- Data section
◆ ◆ ◆

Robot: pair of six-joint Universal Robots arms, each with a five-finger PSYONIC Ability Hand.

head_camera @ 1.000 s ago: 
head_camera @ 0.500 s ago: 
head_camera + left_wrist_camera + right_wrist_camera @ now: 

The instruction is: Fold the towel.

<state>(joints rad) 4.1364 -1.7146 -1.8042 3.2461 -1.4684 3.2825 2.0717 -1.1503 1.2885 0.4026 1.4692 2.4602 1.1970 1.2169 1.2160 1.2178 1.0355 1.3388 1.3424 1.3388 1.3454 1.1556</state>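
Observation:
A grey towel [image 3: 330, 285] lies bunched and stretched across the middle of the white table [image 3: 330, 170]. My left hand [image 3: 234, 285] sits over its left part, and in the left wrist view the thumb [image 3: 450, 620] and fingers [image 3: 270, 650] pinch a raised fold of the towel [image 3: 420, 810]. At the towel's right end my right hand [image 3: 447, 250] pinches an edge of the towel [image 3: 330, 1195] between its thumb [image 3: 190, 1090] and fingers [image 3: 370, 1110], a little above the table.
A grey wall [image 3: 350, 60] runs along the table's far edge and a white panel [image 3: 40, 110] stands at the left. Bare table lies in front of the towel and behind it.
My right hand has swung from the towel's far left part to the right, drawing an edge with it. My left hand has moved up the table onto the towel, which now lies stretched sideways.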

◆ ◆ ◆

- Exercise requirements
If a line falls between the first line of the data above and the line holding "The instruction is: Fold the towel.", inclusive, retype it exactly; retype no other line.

- Written solution
Robot: pair of six-joint Universal Robots arms, each with a five-finger PSYONIC Ability Hand.

head_camera @ 1.000 s ago: 
head_camera @ 0.500 s ago: 
head_camera + left_wrist_camera + right_wrist_camera @ now: 

The instruction is: Fold the towel.

Besides this answer, the exercise requires nothing else.